Until a strong Republican pro women’s freedom and self-determination coalition develops inside that party our country will remain unable to solve the larger issues facing us.
Until Democrats refuse to compromise and coddle their own religious conservatives on matters of women’s fundamental rights of freedoms we’ll keep talking about this subject election after election. [bolding and italics in original]
(Update 04/10/2013: Taylor Marsh's quote is from Top Story: What’s the Matter with Todd Akin? 08/21/2012 and she amended it to modify her comments about Obama that is at the first of the section quoted here.)

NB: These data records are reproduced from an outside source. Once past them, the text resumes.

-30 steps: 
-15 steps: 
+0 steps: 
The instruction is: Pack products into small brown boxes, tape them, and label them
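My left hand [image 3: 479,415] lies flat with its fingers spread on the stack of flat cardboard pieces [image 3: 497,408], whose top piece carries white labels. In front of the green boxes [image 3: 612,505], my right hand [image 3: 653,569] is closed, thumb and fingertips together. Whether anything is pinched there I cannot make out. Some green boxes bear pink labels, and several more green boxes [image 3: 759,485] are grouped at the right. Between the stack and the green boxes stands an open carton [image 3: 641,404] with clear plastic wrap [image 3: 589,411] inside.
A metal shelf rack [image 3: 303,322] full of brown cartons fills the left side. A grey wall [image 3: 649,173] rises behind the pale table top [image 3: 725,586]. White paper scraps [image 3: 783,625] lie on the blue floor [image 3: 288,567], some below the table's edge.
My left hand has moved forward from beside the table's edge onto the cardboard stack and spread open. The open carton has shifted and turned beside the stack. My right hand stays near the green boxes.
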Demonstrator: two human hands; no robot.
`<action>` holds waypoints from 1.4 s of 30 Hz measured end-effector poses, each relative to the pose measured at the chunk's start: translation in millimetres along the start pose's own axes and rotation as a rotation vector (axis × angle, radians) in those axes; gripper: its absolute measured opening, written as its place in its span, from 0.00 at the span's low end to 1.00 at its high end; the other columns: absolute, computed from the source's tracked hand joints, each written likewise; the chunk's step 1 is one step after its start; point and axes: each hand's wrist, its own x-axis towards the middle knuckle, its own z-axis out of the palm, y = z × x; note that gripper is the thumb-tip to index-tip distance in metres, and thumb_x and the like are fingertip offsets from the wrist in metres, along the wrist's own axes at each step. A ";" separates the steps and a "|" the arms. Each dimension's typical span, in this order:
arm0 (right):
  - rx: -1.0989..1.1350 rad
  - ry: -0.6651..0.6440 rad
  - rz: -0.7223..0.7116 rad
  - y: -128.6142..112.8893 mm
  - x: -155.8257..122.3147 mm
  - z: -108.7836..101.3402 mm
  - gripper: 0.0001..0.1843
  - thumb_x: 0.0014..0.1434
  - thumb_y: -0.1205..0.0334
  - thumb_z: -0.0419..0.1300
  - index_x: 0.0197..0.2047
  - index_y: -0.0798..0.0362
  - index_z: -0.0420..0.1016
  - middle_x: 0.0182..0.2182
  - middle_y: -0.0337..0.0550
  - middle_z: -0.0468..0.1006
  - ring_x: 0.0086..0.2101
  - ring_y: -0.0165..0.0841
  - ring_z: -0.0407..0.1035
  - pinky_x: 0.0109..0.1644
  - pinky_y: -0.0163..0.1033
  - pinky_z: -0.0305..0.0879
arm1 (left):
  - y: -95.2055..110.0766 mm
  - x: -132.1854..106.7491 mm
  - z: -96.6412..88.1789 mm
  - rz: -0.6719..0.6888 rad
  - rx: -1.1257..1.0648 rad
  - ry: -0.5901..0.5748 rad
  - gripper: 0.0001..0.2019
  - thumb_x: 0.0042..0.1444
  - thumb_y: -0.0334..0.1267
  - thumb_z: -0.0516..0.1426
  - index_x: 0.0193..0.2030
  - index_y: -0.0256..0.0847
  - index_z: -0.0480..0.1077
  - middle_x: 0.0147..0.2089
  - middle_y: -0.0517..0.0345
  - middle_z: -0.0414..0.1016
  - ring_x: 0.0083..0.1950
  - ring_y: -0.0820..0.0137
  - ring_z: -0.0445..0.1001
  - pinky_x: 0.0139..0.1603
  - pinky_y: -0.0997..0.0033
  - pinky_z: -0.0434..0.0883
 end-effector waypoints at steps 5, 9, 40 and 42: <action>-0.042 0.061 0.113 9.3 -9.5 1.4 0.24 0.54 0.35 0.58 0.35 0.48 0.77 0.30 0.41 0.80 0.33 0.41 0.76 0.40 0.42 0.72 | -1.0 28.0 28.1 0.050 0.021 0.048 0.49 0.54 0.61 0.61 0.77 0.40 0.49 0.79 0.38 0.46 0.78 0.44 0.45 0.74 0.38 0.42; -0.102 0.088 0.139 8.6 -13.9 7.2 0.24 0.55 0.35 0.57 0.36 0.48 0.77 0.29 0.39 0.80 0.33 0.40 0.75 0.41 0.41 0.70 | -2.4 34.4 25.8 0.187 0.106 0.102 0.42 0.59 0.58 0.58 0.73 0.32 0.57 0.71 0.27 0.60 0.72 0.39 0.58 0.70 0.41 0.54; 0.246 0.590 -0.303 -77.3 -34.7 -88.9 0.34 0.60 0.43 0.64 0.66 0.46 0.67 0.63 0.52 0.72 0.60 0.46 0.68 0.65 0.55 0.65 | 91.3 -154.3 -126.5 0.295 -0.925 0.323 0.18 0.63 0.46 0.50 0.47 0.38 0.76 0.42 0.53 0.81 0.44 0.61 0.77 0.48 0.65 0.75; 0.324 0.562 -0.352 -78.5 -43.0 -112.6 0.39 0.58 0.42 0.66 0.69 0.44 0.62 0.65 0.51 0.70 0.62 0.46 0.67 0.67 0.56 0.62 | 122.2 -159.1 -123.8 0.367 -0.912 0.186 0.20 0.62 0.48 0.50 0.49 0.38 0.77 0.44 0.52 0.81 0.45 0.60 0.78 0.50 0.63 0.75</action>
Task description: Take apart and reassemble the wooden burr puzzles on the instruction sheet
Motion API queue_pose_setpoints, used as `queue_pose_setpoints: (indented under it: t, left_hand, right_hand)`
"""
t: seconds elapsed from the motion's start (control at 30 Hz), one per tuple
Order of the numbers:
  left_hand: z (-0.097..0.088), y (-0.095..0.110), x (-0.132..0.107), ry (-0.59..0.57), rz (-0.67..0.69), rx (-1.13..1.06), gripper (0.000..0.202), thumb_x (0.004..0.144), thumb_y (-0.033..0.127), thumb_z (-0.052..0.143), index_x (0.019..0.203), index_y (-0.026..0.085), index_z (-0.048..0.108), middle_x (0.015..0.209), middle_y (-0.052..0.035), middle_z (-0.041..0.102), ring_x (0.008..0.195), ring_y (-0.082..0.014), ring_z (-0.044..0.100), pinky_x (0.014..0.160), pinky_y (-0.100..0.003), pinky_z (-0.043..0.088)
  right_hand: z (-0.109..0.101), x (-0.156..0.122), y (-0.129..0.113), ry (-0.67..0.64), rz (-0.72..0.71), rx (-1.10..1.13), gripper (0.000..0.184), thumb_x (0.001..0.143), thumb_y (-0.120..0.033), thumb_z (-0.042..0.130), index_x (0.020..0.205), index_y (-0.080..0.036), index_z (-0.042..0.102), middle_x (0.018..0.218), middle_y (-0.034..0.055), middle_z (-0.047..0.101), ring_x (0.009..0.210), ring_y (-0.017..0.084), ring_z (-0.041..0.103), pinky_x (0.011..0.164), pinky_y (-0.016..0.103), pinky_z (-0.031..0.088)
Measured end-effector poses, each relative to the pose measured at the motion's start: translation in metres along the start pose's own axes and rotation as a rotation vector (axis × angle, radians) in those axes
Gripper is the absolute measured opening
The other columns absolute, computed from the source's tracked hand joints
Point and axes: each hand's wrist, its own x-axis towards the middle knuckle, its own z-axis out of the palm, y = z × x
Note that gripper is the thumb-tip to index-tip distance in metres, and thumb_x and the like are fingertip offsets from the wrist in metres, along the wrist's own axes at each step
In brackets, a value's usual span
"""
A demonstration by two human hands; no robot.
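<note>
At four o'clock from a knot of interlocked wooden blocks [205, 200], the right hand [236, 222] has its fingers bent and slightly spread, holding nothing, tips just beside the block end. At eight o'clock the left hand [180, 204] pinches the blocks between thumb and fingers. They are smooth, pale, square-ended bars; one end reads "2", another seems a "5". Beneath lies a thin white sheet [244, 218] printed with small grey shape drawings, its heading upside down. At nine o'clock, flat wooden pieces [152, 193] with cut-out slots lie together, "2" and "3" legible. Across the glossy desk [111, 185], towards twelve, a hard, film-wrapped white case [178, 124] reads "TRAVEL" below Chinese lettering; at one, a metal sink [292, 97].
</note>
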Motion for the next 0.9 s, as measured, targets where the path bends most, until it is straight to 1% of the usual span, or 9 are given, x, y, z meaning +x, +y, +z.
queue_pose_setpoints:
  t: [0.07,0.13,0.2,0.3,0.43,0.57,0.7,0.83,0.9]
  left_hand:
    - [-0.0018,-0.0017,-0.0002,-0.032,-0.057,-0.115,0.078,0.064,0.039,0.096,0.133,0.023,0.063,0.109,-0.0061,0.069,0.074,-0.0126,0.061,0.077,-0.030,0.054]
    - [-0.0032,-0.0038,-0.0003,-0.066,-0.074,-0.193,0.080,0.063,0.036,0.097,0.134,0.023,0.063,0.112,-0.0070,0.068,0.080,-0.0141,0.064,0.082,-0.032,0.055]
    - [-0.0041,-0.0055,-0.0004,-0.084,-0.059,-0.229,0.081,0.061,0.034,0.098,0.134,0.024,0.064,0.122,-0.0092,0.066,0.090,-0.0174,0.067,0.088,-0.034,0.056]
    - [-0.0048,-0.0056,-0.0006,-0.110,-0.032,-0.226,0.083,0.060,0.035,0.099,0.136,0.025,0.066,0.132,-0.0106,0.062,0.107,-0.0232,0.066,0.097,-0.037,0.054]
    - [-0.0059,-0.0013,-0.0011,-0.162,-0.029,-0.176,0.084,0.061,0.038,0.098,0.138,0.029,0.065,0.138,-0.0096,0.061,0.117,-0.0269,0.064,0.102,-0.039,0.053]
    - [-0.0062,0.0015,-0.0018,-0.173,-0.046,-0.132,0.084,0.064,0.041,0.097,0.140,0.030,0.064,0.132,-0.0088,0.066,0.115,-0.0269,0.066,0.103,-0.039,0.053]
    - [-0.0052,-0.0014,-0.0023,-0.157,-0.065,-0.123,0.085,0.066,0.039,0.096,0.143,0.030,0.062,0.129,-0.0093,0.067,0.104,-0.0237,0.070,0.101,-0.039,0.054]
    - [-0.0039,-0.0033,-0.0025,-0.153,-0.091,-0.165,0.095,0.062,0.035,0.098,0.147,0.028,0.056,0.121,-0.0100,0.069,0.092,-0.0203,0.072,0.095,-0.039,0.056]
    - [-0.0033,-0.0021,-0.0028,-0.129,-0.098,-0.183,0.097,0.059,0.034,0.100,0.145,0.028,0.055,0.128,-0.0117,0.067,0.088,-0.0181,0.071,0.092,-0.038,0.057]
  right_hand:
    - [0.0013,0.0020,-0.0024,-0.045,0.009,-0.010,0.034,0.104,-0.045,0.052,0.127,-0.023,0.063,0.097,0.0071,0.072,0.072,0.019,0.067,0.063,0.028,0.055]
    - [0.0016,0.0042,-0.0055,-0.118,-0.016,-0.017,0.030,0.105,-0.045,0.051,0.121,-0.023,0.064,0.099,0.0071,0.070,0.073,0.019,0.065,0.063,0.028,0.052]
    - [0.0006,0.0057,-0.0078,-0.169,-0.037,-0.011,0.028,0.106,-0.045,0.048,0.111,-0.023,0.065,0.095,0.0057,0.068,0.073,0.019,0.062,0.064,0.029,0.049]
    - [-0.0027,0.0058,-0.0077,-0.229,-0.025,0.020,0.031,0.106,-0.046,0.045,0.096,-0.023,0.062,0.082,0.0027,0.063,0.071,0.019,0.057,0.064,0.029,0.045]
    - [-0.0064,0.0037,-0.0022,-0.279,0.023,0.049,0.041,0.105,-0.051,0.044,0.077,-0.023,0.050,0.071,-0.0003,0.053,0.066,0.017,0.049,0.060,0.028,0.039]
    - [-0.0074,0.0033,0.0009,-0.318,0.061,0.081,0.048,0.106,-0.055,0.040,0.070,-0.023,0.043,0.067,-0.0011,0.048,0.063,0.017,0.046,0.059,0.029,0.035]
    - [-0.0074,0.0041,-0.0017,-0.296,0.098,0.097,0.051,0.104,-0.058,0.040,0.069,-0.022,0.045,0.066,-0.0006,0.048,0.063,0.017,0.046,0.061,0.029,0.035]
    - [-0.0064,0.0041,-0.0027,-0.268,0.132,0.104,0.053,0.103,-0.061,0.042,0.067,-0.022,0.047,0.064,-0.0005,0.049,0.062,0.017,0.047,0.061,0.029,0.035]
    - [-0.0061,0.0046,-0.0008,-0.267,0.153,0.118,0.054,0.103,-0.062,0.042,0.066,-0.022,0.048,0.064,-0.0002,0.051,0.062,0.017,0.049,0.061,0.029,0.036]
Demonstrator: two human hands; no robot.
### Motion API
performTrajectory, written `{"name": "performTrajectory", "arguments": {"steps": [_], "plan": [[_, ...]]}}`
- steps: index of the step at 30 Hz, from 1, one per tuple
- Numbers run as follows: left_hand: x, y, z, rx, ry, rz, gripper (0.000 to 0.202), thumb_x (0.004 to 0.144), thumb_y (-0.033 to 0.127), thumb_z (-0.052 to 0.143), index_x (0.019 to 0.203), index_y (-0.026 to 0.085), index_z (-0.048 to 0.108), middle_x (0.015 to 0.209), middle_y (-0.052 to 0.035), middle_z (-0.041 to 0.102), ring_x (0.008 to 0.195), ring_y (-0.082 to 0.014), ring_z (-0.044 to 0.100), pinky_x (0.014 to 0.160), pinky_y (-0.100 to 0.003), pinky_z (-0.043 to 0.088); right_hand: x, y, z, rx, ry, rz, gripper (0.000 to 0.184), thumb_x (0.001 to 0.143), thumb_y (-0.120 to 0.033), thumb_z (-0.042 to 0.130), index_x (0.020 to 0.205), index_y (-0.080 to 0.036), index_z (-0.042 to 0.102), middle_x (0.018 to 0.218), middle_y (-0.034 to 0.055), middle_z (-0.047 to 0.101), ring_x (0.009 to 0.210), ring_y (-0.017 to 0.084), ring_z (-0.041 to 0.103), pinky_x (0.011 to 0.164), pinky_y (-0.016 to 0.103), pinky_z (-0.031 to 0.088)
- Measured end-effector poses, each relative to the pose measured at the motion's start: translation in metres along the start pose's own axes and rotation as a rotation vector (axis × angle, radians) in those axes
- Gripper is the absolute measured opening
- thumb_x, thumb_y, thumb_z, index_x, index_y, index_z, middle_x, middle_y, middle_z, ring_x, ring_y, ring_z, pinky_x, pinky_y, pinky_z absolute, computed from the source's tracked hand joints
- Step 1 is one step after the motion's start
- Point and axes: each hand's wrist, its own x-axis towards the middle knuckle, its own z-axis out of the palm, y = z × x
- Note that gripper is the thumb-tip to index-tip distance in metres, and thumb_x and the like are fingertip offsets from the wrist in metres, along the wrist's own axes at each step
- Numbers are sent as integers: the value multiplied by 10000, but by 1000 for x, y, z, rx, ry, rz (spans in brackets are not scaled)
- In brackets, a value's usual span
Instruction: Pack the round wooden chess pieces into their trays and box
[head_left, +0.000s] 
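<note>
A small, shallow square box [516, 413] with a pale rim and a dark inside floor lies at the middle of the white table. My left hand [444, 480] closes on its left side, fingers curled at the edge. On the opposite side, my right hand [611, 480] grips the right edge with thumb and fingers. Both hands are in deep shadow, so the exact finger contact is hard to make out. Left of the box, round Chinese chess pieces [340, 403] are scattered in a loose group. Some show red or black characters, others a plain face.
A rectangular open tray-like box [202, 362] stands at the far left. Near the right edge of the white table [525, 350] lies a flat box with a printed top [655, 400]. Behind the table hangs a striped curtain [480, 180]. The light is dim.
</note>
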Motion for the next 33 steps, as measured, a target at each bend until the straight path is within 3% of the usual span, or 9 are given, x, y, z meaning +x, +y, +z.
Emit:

Classic Obama minimalism, in other words. Even in the transcript, his careful choosing of words is evident, and more so in the video. As Marsh points out, his garbled reference to the House Republicans attempt to redefine rape ("qualifying forcible rape versus non-forcible rape") steps on his "rape is rape" comment. And, rather than try to hang that albatross on the Republicans' necks, he basically gives the Republicans a waiver by saying, "But I don’t think that they would agree with the Senator from Missouri in terms of his statement, which was way out there." He pepper-sprays his own message within a couple of sentences, in other words.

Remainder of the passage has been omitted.